*WHAT YOU NEED TO DO*. Could you work out how many lines of the material below hold "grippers"? Only the number is needed.

*SOURCE RECORDS*.
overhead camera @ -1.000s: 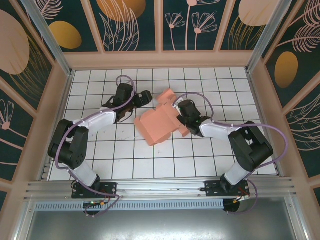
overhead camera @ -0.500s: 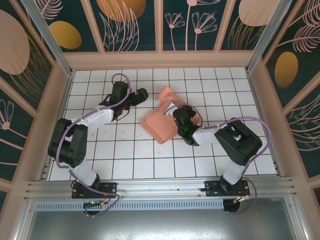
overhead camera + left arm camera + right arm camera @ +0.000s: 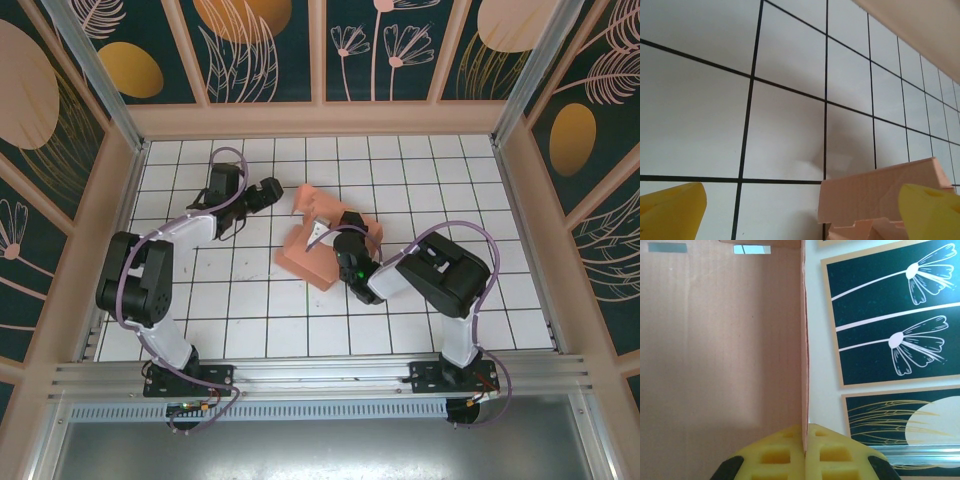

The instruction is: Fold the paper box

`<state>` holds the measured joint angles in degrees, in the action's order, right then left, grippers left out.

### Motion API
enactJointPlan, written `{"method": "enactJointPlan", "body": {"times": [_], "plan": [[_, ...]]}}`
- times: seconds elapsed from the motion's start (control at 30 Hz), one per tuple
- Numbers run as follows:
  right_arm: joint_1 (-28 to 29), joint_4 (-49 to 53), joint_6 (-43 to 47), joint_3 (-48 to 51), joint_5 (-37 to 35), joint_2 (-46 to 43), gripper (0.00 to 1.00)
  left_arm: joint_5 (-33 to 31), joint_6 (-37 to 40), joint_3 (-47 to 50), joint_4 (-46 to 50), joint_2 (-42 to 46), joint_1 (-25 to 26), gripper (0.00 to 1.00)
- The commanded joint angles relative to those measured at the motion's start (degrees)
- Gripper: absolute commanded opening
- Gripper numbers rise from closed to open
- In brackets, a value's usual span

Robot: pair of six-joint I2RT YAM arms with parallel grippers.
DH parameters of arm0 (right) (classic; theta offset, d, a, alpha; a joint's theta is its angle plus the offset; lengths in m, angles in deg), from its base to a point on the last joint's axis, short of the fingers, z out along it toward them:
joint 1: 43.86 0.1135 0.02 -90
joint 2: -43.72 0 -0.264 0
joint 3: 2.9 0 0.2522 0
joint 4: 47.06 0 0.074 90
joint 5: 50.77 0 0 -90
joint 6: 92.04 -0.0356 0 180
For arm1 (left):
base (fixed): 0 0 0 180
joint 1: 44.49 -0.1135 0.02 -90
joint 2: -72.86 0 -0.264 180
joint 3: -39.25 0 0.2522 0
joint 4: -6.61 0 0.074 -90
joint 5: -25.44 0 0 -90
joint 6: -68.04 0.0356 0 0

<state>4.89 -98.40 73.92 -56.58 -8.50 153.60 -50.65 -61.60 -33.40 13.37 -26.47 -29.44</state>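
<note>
- right pincer (image 3: 805,439) is pinching the box (image 3: 305,255) by a raised panel's edge, pads tight on the card.
- left pincer (image 3: 268,190) is gaping wide near the box, gripping nothing, low over the counter (image 3: 250,310).

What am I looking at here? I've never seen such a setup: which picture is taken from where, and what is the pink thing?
Two robot arms are bolted at the near edge of a white tiled table. The overhead picture looks down from above and behind them: left arm on the left, right arm on the right. The other two pictures come from a camera on each wrist, so the yellow pads at the bottom are that arm's own jaws. The pink thing is the paper box, a partly folded card sheet. The right arm's jaws are shut on one edge of it; the left arm's jaws stand open beside it, holding nothing.
</note>
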Motion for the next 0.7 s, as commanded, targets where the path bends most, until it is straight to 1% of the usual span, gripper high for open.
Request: {"method": "enactJointPlan", "body": {"times": [0.0, 0.1, 0.13, 0.2, 0.27, 0.4, 0.5, 0.53, 0.63, 0.67], "plan": [[0.1, -2.2, -0.1, -1.3, -0.1, -0.5, 0.00, 4.3, 1.2, 0.8, -0.3, 0.1, 0.1, 0.94], [-0.3, -1.3, -0.8, -1.9, 0.2, -0.5, 0.00, 7.8, 1.2, 4.0, -0.5, 0.8, 0.2, 0.91], [-0.4, -1.3, -1.2, -2.1, 0.4, -0.4, 0.00, 9.2, 1.6, 5.9, -0.9, 2.9, 0.2, 0.91], [-0.7, -0.3, -2.7, -2.6, 0.8, -0.7, 0.00, 13.5, 2.9, 9.3, -2.4, 3.8, 0.4, 0.90], [-0.9, 1.6, -4.7, -3.1, 1.6, -1.2, 0.00, 16.0, 4.0, 12.4, -3.3, 4.2, 0.7, 0.91], [-1.1, 5.4, -8.7, -3.8, 3.7, -2.5, 0.00, 19.9, 6.1, 16.0, -5.4, 3.0, 1.0, 0.90], [-1.1, 7.5, -10.7, -3.7, 5.7, -3.7, 0.00, 21.7, 6.8, 15.0, -6.3, 0.2, 1.1, 0.88], [-1.0, 7.8, -11.0, -3.5, 6.3, -4.1, 0.00, 22.1, 6.6, 14.4, -6.8, -1.0, 1.0, 0.86], [-1.1, 8.9, -12.6, -2.9, 7.5, -5.6, 0.00, 24.0, 5.9, 12.7, -8.1, -3.3, 1.0, 0.76], [-1.1, 9.3, -13.1, -2.7, 8.0, -6.2, 0.00, 24.4, 5.8, 12.3, -8.4, -3.8, 1.0, 0.70]]}}
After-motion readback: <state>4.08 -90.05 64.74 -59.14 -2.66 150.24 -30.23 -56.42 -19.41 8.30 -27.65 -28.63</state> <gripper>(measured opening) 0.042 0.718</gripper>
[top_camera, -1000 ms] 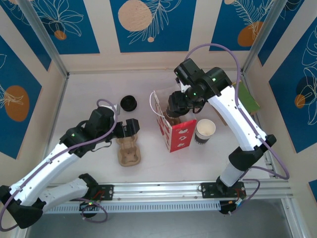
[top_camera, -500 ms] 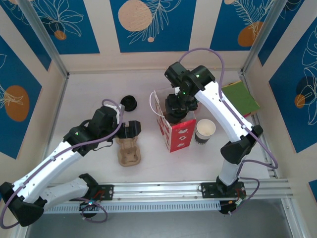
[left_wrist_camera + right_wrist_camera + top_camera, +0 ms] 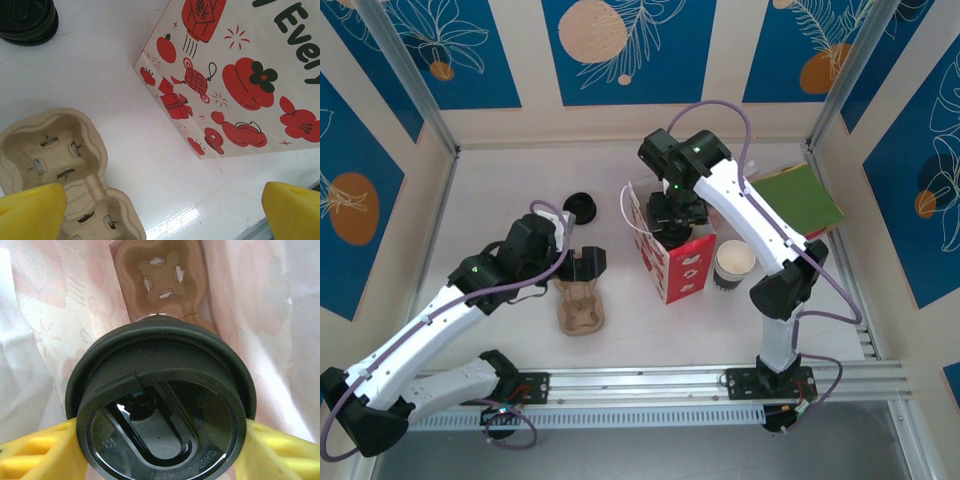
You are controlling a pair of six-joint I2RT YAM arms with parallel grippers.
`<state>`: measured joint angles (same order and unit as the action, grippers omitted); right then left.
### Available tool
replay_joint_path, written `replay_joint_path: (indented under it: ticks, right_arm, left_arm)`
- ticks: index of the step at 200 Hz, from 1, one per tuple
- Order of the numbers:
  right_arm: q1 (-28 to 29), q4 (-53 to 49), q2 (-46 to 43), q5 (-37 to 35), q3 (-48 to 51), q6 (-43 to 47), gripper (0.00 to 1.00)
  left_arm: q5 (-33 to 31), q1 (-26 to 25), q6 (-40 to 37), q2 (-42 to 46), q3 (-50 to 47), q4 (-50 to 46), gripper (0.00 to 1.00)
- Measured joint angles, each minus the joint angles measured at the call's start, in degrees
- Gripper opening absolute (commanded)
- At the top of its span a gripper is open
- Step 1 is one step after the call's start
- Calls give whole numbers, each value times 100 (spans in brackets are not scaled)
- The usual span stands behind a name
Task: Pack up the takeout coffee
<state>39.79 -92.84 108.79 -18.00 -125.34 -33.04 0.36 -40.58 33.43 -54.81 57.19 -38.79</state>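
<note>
two yellow fingers of the right gripper (image 3: pixel 160 452) clamped the takeout coffee (image 3: pixel 160 405) inside the bag (image 3: pixel 55 315), above a carrier (image 3: pixel 160 270) seen from the wrist; left gripper (image 3: pixel 160 210) gaped wide, empty, over the table (image 3: pixel 100 65).

Paper bag (image 3: pixel 675 262) mouth blocked by right gripper (image 3: pixel 159 449) clasping takeout coffee (image 3: pixel 161 405), bag walls tight on either side, cardboard tray (image 3: pixel 161 277) beneath, lidless cup (image 3: pixel 734 262) just right of bag, cup carrier (image 3: pixel 579 305) and left gripper (image 3: pixel 588 263) left, bare table (image 3: pixel 660 335) near.

Cup tray (image 3: pixel 580 306), lidless cup (image 3: pixel 734 264), loose lid (image 3: pixel 581 208)
</note>
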Motion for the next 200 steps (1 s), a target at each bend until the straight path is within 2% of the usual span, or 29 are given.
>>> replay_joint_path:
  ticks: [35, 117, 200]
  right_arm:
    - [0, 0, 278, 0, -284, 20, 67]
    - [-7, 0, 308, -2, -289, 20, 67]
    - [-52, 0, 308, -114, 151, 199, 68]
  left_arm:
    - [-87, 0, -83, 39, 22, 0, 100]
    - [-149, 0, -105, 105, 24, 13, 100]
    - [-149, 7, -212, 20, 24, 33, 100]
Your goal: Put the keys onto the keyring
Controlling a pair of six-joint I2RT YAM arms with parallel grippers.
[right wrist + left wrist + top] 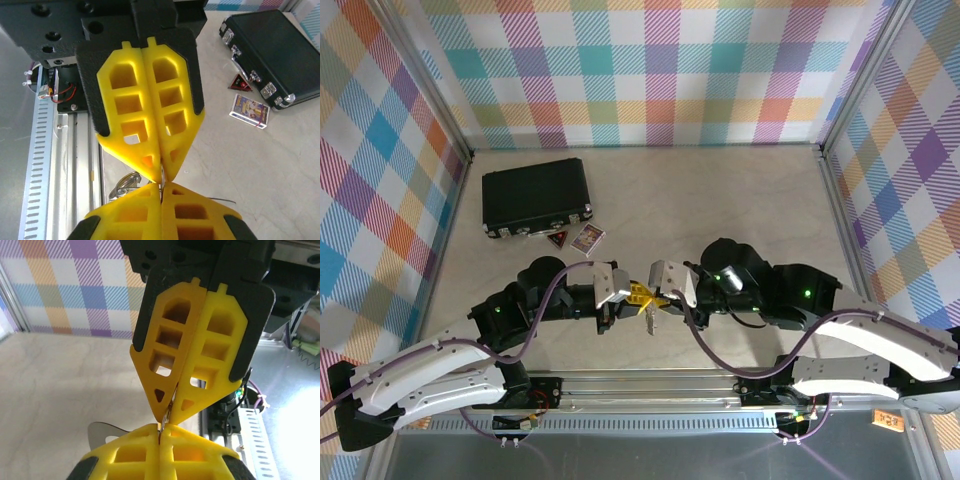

*RESPONSE AREA*. 5